WORK ITEM: Would you return the lines that run from the start of the data below to the line with "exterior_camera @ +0", both included, exactly as written and without pictures?

*** Opening DATA FOR THIS TASK ***

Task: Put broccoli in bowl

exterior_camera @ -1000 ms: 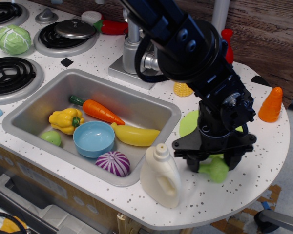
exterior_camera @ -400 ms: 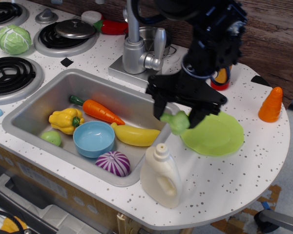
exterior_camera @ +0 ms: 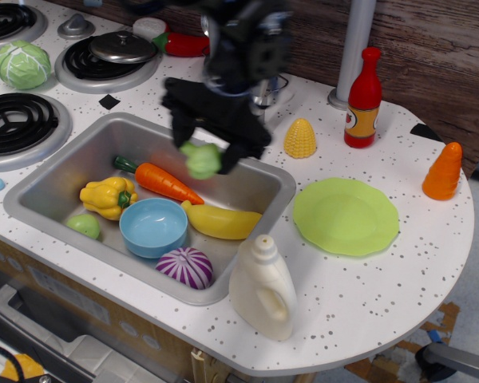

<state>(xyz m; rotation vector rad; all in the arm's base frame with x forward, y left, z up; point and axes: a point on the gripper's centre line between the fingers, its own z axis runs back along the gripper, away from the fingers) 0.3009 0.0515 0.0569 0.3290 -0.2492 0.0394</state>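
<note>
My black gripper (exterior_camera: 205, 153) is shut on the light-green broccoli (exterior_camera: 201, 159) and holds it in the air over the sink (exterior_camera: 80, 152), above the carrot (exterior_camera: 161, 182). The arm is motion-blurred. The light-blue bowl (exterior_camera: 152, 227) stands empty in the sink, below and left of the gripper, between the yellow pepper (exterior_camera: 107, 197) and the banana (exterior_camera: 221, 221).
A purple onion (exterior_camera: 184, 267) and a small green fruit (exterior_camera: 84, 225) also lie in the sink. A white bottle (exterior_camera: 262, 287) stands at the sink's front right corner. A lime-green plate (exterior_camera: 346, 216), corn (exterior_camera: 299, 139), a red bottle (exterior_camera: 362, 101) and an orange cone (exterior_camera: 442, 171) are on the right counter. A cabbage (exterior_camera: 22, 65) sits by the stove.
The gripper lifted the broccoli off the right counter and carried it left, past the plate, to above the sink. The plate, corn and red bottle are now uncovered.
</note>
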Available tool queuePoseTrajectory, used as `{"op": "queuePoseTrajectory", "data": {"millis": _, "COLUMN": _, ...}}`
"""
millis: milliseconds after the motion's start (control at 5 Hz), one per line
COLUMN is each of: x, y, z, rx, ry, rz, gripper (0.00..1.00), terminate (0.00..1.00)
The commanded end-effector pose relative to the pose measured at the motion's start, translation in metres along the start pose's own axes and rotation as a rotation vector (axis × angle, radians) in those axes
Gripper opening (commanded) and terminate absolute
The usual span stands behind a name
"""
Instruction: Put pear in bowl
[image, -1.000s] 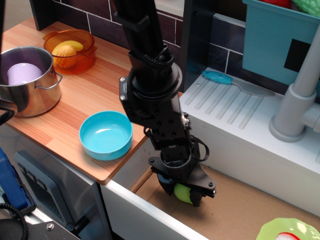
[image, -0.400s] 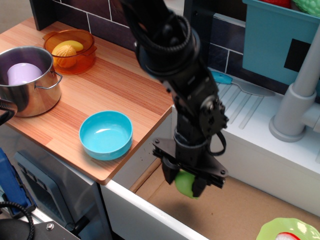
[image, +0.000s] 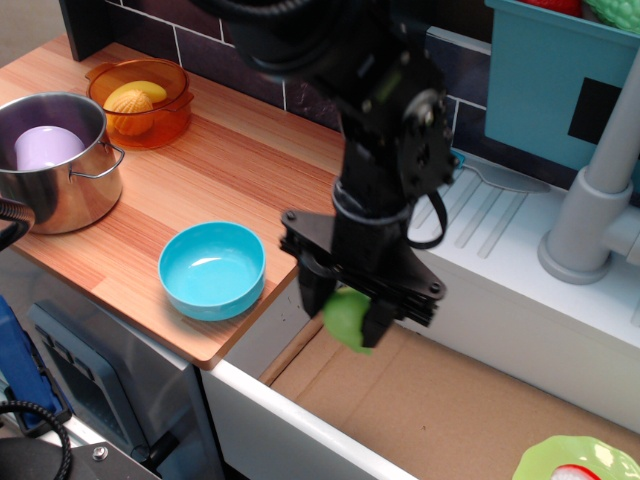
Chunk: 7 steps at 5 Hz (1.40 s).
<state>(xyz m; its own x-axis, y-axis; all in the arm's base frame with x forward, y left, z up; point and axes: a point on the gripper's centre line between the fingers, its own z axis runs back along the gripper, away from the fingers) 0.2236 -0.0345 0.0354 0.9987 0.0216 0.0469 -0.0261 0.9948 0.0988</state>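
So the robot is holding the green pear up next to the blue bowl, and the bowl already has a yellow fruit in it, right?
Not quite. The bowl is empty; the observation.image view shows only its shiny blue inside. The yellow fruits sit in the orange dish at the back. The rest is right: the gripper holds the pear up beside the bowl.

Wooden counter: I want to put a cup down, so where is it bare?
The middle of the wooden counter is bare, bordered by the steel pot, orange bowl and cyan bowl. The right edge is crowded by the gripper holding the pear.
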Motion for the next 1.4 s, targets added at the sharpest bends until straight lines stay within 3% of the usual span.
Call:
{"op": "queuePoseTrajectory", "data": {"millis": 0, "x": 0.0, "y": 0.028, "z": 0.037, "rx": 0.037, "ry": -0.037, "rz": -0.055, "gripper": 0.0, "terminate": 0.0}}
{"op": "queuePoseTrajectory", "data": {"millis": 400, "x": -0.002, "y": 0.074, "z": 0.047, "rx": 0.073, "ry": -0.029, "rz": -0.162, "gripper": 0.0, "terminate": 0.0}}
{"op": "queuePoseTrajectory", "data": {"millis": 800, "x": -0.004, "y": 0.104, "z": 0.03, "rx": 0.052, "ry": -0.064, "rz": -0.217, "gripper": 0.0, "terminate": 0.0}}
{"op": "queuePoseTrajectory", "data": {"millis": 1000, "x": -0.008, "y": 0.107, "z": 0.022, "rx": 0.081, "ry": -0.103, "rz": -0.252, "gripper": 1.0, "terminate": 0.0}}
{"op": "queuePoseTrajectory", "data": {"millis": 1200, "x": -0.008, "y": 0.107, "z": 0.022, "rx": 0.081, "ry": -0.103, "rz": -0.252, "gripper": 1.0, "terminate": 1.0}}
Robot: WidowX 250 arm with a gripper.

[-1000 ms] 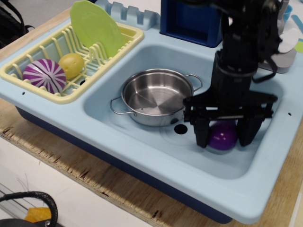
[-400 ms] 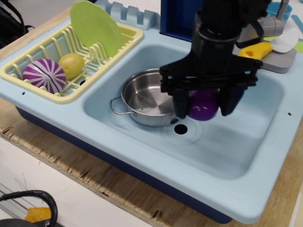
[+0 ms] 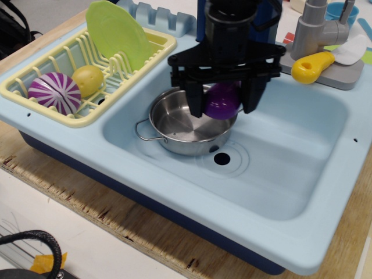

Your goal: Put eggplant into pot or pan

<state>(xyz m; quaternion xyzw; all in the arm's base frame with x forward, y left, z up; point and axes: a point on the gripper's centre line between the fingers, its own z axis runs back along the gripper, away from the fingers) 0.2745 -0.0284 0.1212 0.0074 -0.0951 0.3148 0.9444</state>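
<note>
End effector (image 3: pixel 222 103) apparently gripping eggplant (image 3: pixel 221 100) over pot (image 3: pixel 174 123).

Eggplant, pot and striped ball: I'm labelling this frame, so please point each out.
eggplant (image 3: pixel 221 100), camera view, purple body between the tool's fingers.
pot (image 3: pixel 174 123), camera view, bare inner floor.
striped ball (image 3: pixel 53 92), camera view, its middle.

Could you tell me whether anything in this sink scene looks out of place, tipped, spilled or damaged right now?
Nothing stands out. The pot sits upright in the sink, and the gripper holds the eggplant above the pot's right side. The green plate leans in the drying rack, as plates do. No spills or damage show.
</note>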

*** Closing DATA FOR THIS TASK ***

OUTPUT FOR THIS TASK:
Task: Put broccoli in bowl

exterior_camera @ -1000 ms: 
exterior_camera @ -400 ms: 
exterior_camera @ +0 ms: 

No more output remains.